== INPUT ==
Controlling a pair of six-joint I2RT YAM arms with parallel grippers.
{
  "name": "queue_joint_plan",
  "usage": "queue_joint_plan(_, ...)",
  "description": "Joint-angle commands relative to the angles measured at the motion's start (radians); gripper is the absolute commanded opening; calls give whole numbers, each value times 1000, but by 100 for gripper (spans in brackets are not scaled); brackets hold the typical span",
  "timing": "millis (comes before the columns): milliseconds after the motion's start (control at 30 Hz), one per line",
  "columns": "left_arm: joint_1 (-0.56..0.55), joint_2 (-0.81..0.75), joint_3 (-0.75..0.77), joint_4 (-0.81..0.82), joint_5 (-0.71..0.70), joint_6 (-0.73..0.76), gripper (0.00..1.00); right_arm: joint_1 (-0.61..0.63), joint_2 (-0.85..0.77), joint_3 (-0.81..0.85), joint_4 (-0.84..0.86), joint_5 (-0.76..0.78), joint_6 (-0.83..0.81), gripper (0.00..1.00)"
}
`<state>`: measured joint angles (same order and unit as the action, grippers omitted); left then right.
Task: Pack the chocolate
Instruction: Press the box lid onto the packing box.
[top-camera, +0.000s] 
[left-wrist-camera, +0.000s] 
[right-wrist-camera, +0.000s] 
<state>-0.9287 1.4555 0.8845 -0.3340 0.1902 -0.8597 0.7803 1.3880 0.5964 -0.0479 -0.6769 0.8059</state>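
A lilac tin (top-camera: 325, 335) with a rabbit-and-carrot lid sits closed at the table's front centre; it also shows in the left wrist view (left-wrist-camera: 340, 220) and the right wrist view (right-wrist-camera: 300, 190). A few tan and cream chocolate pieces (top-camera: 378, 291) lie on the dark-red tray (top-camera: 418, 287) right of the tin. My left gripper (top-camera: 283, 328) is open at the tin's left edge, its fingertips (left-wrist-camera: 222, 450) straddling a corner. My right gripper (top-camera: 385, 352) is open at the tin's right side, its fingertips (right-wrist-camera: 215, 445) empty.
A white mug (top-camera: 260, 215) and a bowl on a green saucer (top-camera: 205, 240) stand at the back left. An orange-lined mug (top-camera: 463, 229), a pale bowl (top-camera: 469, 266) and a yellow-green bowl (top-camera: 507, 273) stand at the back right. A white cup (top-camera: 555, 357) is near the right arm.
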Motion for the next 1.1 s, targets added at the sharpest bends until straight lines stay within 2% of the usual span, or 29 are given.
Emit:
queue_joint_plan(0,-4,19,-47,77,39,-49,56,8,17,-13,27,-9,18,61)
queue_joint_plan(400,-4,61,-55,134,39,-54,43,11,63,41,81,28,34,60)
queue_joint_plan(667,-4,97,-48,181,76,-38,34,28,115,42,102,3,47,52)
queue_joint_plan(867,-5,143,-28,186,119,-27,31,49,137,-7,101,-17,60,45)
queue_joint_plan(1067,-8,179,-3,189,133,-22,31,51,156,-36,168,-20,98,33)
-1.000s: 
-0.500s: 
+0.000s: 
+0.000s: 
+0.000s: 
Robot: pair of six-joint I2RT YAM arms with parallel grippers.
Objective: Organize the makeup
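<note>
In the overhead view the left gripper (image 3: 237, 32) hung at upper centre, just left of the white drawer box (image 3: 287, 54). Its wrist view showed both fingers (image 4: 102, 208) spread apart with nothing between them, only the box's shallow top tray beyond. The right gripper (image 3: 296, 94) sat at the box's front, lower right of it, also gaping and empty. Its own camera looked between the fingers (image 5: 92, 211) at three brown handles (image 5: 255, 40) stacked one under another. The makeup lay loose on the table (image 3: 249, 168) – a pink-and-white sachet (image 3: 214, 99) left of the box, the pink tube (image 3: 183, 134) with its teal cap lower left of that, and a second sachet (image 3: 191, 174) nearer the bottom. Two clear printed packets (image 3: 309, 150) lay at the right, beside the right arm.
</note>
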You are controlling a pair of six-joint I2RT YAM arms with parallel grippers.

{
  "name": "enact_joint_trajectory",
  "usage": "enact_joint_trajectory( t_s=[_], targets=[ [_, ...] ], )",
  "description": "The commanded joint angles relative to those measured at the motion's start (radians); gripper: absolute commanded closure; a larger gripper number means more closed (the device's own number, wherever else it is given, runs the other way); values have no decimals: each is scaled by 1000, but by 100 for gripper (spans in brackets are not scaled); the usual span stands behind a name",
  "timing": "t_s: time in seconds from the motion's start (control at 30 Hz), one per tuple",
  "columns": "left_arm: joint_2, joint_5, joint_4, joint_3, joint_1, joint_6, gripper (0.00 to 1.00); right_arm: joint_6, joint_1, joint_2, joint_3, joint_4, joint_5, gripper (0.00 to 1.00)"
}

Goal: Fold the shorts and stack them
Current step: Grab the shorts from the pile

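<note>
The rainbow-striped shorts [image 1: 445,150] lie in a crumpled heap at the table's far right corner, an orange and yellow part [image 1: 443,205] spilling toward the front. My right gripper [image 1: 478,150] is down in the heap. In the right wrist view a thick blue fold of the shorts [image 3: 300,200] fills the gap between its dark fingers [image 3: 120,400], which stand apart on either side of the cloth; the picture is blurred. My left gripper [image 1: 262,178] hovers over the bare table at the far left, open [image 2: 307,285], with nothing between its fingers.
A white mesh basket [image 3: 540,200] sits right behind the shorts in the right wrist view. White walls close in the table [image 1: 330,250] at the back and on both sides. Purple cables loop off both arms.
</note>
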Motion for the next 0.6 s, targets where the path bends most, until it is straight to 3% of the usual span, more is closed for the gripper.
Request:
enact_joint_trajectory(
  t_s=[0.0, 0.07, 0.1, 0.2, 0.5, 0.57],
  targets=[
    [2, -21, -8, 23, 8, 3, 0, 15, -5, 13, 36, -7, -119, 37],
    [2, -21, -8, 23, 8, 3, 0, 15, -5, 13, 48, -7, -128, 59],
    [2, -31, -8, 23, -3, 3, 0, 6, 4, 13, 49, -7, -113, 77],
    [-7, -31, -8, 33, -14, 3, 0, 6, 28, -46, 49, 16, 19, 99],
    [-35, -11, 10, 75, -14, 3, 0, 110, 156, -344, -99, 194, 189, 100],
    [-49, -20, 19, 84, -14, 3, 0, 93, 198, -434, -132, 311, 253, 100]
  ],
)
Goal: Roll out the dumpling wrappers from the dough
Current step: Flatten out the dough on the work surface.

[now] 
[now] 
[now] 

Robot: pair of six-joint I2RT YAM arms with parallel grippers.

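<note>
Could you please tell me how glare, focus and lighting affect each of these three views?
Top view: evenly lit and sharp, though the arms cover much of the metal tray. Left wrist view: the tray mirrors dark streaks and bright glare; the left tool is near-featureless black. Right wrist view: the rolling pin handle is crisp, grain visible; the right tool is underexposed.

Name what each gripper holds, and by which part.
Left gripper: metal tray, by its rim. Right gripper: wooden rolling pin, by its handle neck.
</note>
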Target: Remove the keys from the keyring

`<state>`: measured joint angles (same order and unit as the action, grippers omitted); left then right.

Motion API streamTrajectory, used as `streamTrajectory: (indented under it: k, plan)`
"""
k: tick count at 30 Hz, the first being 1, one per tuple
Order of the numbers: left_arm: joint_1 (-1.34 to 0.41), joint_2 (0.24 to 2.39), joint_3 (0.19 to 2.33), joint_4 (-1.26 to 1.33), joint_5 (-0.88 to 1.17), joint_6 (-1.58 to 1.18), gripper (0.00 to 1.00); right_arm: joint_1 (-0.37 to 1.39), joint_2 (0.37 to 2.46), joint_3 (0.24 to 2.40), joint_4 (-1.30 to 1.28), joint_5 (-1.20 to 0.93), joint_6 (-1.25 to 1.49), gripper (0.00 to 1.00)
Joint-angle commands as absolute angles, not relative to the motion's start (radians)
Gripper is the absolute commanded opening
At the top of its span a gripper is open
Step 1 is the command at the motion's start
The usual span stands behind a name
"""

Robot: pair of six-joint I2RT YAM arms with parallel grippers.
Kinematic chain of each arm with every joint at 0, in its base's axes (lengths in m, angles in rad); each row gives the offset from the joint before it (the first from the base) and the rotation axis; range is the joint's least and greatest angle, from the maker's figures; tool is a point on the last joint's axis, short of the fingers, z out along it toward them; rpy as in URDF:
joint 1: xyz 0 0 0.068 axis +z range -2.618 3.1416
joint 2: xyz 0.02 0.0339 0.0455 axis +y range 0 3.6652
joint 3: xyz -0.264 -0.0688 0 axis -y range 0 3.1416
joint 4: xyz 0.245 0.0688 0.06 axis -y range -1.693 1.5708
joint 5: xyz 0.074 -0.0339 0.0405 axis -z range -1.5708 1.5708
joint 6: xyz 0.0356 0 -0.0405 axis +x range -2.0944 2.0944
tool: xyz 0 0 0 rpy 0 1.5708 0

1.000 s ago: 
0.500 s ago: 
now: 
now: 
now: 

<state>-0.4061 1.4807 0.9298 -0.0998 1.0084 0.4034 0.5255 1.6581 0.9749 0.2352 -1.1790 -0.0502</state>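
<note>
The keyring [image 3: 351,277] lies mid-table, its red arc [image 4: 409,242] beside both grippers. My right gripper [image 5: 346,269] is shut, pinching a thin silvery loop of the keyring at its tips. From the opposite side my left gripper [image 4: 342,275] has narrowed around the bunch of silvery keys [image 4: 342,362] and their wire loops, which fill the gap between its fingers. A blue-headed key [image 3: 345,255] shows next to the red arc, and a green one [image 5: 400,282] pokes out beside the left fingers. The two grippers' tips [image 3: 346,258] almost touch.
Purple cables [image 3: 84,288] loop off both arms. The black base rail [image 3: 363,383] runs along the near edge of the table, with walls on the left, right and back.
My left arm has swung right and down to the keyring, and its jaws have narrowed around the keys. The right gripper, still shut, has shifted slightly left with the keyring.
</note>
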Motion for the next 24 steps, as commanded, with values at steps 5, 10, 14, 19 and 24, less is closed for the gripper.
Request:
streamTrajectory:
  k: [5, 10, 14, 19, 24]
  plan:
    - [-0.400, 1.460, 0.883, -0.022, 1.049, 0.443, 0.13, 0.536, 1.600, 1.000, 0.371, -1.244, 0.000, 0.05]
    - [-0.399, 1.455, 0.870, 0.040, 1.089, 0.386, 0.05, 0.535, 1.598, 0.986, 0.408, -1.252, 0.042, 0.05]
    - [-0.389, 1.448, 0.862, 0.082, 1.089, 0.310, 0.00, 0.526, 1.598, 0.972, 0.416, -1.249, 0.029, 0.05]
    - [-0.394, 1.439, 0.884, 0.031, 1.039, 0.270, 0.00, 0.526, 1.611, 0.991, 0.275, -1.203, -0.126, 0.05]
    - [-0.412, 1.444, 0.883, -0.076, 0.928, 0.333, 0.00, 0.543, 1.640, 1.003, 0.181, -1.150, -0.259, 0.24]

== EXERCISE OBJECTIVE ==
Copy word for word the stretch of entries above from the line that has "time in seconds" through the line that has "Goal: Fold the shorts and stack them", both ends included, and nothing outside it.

== RESPONSE TO THIS EXERCISE ==
  "timing": "t_s: time in seconds from the motion's start (control at 30 Hz), one per tuple",
  "columns": "left_arm: joint_2, joint_5, joint_4, joint_3, joint_1, joint_6, gripper (0.00 to 1.00); right_arm: joint_6, joint_1, joint_2, joint_3, joint_4, joint_5, gripper (0.00 to 1.00)"
}

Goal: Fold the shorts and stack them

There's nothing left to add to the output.